There are still plenty of great uses for Node's regular http module, but for serving pages, Express abstracts away a lot of the details of HTTP. Though it's a thin layer of abstraction, so there isn't a lot of new material and syntax to learn before you can get going with writing server-side scripts with Express. In fact, I highly recommend reading through the entire API reference of Express at http://expressjs.com/api.html. It's very short and readable, much like Express code itself.

So far for Express we have taken a look at how to serve static HTML with the serve-static middleware, we saw the npm package manager, we re-organized our static HTML and images to their own directory, we used routing and some rudimentary templating to render webpages, and we've taken a closer look at what Express middleware are.

There's still a lot to cover in Express, but between routing and using Express middleware, we have two fundamental building blocks for understanding the rest of Express. The next tutorial will be Part 2 of this one, where we will be learning about templating, then afterwards we will talk about how to use Express to handle HTTP POST requests. And we're also going to learn how to use some other middleware in Express.

Before I finish this tutorial, though, I am also going to talk about a few other websites you should know about for JavaScript and for programming in general.

GitHub:

GitHub is an awesome website where users can go to put their projects online and collaboratively develop them with others. A LOT of the programming community is using GitHub right now, from individual developers to science labs to even huge companies like Google and Twitter. That means there is a lot of software you can download and use for free, and it also means that GitHub is the place to be if you want to network as a programmer and collaborate with other developers. And since so much of the programming community is on there, GitHub is also a great place to stay up on what's new in programming, which is very important to do as a developer.

Git and GitHub take some figuring out since there are some Git vocabulary you need to pick up to get going, but Lauren Orsini from ReadWrite has two awesome tutorials on getting started on that at:


StackOverflow:

StackOverflow is a very popular Q&A website on programming where if you post a question about programming, other programmers will help you out often in minutes and sometimes in seconds! I have found when learning new programming languages, technologies, and concepts that if I am confused on something, other people's StackOverflow questions often top the Google search results, so it's easy to get a well-written explanation on whatever I am having trouble with right on the first page of the Google search results, making people's StackOverflow questions a great way to supplement the tutorials I read.
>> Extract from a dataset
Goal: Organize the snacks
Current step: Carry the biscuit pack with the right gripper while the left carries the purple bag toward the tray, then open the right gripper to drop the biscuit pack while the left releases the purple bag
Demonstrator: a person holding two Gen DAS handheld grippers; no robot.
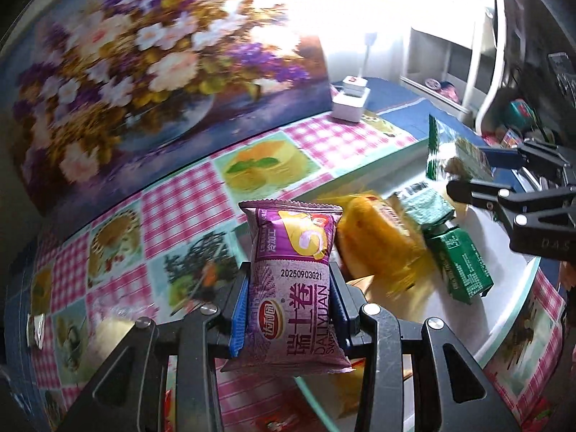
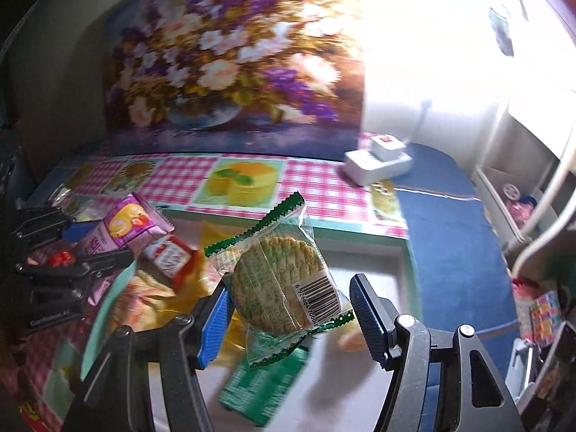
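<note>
White shallow tray [image 2: 363, 248] with a pale green rim lies on the checked bench [image 1: 187, 198], holding a yellow soft pack [image 1: 378, 237] and a green carton [image 1: 460, 266]. Above it, the left claw [image 1: 288, 302] pinches a light, squashy purple swiss-roll pouch [image 1: 291, 252] mid-body. Right claw [image 2: 291, 309] carries a brittle clear-wrapped round cracker [image 2: 280, 284], best held by its edges, though only one pad visibly touches.

In the lower middle of the frame the right tool [image 2: 291, 309] has a clear green-edged cracker packet [image 2: 277, 280] between its blue pads; whether both pads press on it cannot be told. At left the left tool [image 2: 90, 241] grips a purple cake wrapper [image 2: 126, 230]. Below lie a green box [image 2: 262, 385] and a red sachet [image 2: 169, 255] in a white tray [image 2: 363, 252] on the checked counter [image 2: 316, 176]
</note>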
That being said, if you are asking questions on there, please make sure to read this http://stackoverflow.com/help/how-to-ask before posting a new question. People on there are volunteering their time to answer programming questions for free, so it's important to be respectful of that by following those guidelines for asking new questions.

Twitter:

We've all heard of Twitter, whether it's for hearing the news, telling jokes, sharing pictures of your cat, or having yet another social networking site for posting food pictures, Twitter is huge. And for programmers, Twitter also is really useful for staying up on what's going on in programming and for networking with other programmers. If you follow Node developers on there, it's easy to get news about what's going on in the Node.js community and you can also often find links to tutorials for something you are trying to figure out in
programming. For example, I've found following @AngularJS on there really useful for finding new Angular tutorials they tweet or retweet for navigating that framework's big ecosystem. I'm @AndyHaskell2013 by the way.

Javascriptissexy and Eloquent JavaScript:

As I mentioned before, more advanced JavaScript concepts like functional programming, callbacks, closures, and prototypal inheritance show up all over the MEAN Stack, so knowing these are a must. Luckily, both Javascriptissexy and Eloquent JavaScript give great explanations of these concepts, and this year the second edition of Eloquent JavaScript came out, so I highly recommend those tutorials.